Don‘t understand „free SSTORE“ framing

TimDaub commented 1 year ago

My noob-ish understanding of why SSTORE on ETH is expensive is that for proper decentralization, a node must be runnable by anyone who wants to. I‘m also understanding, that for the average node operator, at least today, the limiting factor is provisioning a machine with lots of disk space.

So two factors are limiting ETH to allow more tps:

How much disk space is currently used
How much additional disk space is necessary in the future (throughput).
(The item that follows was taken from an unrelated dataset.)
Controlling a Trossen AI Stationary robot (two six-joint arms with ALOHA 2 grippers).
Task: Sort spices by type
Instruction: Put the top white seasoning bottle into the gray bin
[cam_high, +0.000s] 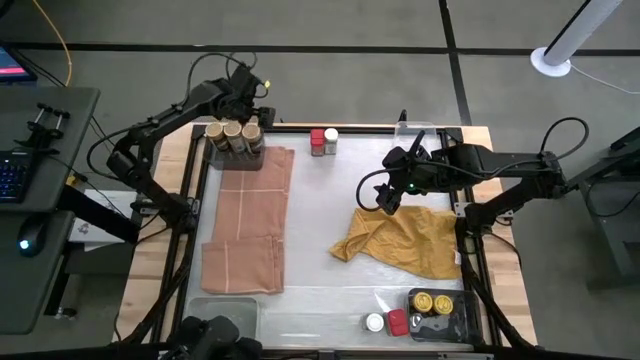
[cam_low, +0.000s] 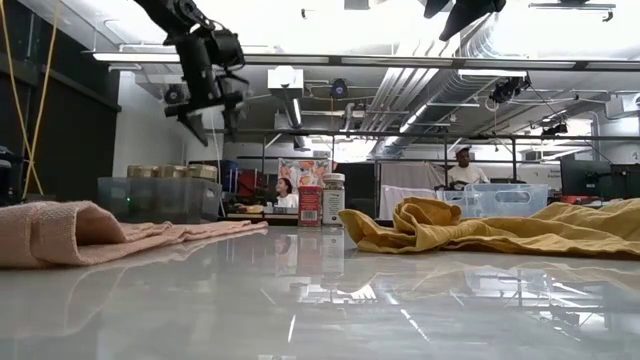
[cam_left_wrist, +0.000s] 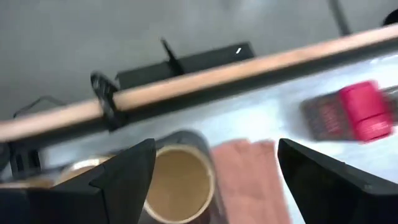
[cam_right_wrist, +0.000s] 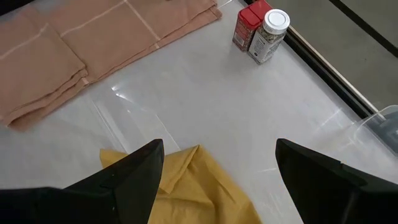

In the Kindelua whitepaper, I then read:

Apps that involve huge amounts of state changes, such as games and exchanges, are too expensive on Ethereum, due to the high cost of the SSTORE opcode. Moreover, persisting state on Ethereum is complex and error-prone, due to the need of serializing structures into a map of 256-bit integers. Kindelia replaces the Merkle stores by reversible snapshots of HVM's heap, which makes the SSTORE opcode essentially free.

But my understanding had never been that persisting state in merkle trees has been the defining bottle neck. I can believe that this is a problem, but generally, I always thought that the limiting factor is configuring the ETH client such that a home staker can run it.

So in that case, if a hypothetical ETH implementation would integrate HVM‘s heap snapshots, they wouldn‘t reduce the gas cost of SSTORE, would they? Because the SSTORE has to be priced relatively to state growth. Or what am I missing?

steinerkelvin commented 1 year ago

A problem with Ethereum storage is that it mixes charging gas for two different things: computation and storage space.

This design does a couple of things differently to achieve better viability of IO-intensive apps.

Firstly, we have a compute limit and a separate storage growth limit. In a usual computer, those two things are different; your SSD can be writing at 100% and filling a lot of space, and your CPU would still be (mostly) free to keep doing its computations independently. So, each mined block issues some amount of computation users can perform plus an independent amount of space they can fill up.

In an eventual market of block resources, miners would charge for them independently. If your code uses a lot of computation but does not allocate space, the fixed amount of space issued can still be fully used by another code (that uses very little computation, perhaps). On Ethereum, when doing a lot of IO, you greatly limit the amount of computational work available as the IO cost must be high — orders of magnitude higher — to limit disk space usage, exactly as you said. Here, that doesn't happen. We have a fixed amount of space growth per block, and that's it.

Secondly, on Ethereum, you must pay to write to disk. Here you would have to pay only for the amount of allocated space. Suppose your contract changes its state but ends up filling the exact amount of space it was before (think of a map of user balances where you only swap a user's balance number); you don't pay for storage or IO. You only pay the mana (computation) you need to modify the term/expression. The act of updating the contract state is only pointing to this new expression (which is already in memory as it'll be stored), which makes it effectively free.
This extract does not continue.